Actually your code is not calling Array as a constructor: Array.prototype.constructor.apply(Array, [3]) is more like Array(3) than new Array(3) . However, Array behaves the same with and without new .

This all begs the question of why you're doing this in the first place when you could just use an array literal. If you're trying to copy an array, using its slice method is a simple way:

var a = [1, 2];
var copy = a.slice(0);

Answer 2

The first ctor parameter of Array is length of the array, if passed, new Array(3) would for example create and array with 3 elements, but all elements are undefined of cause.

Because you use apply , the 2nd parameter of apply is the arguments array you pass in to the method you apply it to.

That means, if your arguments array you apply contains only one element, the default constructor new Array(<numofelemnts>) will get excecuted.

Answer 3

 Array.prototype.constructor.apply(Array, [1,2]) 

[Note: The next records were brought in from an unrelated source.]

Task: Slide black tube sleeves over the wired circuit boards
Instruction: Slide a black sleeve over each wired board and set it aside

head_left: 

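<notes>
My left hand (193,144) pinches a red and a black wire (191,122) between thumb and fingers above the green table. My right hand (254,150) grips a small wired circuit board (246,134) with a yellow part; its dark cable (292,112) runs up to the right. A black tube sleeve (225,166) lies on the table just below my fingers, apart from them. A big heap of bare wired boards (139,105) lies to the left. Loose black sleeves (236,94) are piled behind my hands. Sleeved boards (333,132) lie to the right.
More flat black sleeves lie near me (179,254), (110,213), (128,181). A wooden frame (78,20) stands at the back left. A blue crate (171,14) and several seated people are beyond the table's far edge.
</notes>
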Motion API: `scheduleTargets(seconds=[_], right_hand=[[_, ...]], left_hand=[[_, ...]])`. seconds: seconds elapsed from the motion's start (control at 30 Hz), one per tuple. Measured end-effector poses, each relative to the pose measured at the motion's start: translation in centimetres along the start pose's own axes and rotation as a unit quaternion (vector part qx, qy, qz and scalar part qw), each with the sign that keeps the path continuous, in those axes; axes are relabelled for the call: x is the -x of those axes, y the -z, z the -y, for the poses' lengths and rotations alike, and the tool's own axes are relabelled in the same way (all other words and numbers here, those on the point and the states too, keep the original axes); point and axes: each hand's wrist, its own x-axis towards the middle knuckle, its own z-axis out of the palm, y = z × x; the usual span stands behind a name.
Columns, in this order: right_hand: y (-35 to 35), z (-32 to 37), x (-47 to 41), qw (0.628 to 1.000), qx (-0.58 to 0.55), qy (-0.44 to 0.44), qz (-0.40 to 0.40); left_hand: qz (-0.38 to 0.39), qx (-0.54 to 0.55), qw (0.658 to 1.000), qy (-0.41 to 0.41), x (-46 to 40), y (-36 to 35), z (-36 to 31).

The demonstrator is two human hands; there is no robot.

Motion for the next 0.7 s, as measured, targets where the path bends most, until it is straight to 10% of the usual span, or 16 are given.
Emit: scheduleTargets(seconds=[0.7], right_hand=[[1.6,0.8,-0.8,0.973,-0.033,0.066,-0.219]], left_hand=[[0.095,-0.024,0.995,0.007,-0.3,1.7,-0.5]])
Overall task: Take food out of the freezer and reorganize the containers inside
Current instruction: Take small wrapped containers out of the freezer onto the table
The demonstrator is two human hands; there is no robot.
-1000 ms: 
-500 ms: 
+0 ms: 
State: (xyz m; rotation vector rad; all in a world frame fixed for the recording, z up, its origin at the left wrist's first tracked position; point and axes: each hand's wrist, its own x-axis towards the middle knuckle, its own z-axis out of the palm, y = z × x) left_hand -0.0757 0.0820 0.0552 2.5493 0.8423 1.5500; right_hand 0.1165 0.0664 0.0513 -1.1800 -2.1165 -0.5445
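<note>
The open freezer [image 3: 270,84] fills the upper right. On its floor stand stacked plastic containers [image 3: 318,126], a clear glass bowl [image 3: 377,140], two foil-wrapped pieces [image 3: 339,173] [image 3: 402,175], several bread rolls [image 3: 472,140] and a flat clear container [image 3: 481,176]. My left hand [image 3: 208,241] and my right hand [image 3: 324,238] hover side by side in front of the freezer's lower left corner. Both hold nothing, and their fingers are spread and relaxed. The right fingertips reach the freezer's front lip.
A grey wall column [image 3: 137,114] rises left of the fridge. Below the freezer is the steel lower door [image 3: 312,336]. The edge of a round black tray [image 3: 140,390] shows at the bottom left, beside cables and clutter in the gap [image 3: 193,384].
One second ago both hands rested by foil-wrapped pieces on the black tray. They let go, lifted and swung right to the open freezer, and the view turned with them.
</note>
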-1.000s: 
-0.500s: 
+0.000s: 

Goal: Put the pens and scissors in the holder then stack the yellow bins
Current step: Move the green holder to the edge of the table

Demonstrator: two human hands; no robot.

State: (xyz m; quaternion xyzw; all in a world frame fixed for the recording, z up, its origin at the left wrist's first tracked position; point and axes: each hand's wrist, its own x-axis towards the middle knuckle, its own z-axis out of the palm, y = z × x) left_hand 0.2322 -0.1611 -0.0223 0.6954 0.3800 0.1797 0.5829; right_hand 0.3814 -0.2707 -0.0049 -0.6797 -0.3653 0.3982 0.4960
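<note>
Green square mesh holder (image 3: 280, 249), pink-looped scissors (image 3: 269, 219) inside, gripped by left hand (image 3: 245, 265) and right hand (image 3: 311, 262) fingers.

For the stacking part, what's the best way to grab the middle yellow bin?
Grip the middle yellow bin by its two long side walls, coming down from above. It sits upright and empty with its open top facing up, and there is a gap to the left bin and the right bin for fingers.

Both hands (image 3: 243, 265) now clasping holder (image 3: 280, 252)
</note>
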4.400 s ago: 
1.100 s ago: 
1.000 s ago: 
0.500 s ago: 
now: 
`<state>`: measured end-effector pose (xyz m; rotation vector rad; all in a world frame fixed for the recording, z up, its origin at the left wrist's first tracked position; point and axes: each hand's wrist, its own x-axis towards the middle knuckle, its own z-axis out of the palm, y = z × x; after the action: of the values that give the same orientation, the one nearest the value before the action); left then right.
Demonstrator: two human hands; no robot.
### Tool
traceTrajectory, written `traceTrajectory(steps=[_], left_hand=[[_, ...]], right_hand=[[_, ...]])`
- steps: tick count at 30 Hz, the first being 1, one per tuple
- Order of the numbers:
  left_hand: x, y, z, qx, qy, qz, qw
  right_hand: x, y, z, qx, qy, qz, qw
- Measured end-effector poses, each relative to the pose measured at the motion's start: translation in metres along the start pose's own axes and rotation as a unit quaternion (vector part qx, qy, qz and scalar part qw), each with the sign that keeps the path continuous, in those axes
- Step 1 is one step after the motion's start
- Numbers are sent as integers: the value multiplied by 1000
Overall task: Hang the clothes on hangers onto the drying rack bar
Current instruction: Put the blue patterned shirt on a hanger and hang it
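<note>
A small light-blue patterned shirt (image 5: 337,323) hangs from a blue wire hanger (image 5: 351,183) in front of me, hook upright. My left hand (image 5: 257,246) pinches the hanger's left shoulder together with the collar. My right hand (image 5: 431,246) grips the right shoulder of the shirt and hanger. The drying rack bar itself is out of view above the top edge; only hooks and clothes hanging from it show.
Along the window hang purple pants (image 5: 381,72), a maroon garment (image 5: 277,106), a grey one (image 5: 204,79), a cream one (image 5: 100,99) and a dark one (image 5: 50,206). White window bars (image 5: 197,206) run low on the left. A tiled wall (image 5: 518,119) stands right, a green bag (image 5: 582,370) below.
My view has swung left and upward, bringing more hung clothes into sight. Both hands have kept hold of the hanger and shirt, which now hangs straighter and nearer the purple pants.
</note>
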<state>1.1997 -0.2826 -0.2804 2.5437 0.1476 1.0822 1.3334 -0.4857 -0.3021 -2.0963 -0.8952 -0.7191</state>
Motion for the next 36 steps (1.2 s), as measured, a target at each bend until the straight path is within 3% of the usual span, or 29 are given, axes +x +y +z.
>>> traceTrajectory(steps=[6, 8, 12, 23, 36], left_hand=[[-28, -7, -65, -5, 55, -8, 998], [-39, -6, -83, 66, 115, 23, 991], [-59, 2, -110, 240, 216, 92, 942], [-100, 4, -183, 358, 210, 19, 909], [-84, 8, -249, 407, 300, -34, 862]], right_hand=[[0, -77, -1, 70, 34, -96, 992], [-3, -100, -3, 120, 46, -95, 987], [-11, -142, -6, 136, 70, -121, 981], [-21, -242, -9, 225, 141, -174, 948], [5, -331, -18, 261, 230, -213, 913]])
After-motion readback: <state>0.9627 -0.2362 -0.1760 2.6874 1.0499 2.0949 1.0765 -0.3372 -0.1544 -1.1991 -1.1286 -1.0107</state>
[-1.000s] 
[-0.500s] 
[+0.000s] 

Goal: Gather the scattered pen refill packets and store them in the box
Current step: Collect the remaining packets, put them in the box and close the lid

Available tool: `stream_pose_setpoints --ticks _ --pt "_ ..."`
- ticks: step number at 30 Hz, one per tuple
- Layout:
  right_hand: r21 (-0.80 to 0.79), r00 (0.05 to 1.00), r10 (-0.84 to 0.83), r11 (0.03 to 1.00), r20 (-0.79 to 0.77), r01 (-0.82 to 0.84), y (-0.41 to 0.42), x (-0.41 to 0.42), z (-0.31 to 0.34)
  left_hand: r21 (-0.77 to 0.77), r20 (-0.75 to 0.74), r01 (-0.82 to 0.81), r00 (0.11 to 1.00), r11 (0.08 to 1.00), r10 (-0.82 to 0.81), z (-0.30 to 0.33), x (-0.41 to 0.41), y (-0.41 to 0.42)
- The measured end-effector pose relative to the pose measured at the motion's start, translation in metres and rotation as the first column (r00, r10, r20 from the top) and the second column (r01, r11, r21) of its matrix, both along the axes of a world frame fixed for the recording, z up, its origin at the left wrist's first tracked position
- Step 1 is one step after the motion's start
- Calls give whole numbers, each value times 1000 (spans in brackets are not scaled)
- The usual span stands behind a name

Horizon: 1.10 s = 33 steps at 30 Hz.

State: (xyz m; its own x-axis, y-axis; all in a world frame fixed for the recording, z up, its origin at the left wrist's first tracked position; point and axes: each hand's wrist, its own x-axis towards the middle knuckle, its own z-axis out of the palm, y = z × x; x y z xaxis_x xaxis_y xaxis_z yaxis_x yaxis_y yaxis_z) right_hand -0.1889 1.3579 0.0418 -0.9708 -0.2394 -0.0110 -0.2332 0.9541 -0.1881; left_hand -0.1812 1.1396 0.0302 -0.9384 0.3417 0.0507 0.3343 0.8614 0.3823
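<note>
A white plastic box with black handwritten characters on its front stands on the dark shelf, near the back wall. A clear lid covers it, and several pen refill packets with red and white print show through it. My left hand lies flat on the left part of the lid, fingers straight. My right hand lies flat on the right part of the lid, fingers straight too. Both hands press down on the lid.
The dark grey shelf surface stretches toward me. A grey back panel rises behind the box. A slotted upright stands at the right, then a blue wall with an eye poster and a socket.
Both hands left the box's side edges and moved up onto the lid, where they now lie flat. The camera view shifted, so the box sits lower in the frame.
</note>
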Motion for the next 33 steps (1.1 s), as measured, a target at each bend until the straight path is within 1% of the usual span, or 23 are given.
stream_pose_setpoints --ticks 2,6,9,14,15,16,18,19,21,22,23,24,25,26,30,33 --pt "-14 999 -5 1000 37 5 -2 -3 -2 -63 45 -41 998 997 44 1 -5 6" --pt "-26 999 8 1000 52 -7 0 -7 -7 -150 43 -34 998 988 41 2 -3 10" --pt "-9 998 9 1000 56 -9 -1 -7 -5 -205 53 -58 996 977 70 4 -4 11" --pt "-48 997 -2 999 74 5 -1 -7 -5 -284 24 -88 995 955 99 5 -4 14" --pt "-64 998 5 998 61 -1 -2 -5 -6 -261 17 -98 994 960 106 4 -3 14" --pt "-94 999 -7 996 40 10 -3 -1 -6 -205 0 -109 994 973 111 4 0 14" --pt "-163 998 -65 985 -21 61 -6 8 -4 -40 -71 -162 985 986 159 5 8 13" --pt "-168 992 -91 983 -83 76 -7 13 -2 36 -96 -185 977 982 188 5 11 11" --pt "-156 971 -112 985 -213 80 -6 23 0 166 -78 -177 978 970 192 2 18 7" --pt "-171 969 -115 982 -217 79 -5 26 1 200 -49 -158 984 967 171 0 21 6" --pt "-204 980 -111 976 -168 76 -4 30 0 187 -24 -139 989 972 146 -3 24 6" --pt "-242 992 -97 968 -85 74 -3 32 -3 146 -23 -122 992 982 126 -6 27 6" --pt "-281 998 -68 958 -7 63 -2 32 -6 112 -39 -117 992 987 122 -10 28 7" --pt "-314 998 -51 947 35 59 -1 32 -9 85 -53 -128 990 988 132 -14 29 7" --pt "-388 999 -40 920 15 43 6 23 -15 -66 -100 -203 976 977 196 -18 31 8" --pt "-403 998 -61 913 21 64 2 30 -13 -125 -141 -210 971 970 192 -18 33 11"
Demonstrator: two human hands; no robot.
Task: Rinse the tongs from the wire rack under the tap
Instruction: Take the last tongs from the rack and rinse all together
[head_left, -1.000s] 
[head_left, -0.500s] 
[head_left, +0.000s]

It should have been Array.apply(null, [1, 2]) actually. Array.prototype.constructor === Array , and when you do new Array(1, 2) you're not applying it on the Array constructor function but on nothing.

when i put something like Array.prototype.constructor.apply(Array, [3]) it creates an array with 3 empty elements!! Any idea why?

That's how the Array constructor is supposed to work. When it gets called with a single numerical argument, it will create a new empty array with that .length (and you're doing that: new Array(3) ).

My objective is the create a new array from another array.

Use the slice Array method for that:

[1, 2].slice();
// or, complicated, but works with array-like objects:
Array.prototype.slice.call([1, 2]);

Answer 4

Remember that func.apply(obj, [1,2]) is the same as obj.func(1,2) . And new Array(3) has the same result you gave above - [undefined,undefined,undefined] . Blame it on the spec, but that's how it works. You have to pass more than one argument in order to have them populate the array.

Answer 5

You just need to use concat or slice on the original array. You don't need to bother with prototypical calls, because that is reserved for creating a copy of the arguments list, in order to convert it to an array:

var new_array_copy = existing_array.slice(0)

The arguments functionality I am talking about:

function a_function_with_some_arguments(/* arguments */) {
    // Convert the special arguments list into an array
    var args = Array.prototype.slice.call(arguments, 0);

    // Returns a reference to the new copy of the arguments list.
    return args;
}

Answer 6

Mozilla's MDN has a good description on why this is happening, but here's the short of it:

The Array object has two constructors.

In your first version, you're providing 2 arguments, which the Array object understands as "Create an Array with the specified values."

In your second version, you're providing 1 argument, which the Array object understands as "Create an empty array with space to hold the number specified in the argument."

So if you want an array with one object, I'd recommend bypassing the constructor.apply syntax and use something a little more readable (ie var array = [3]; )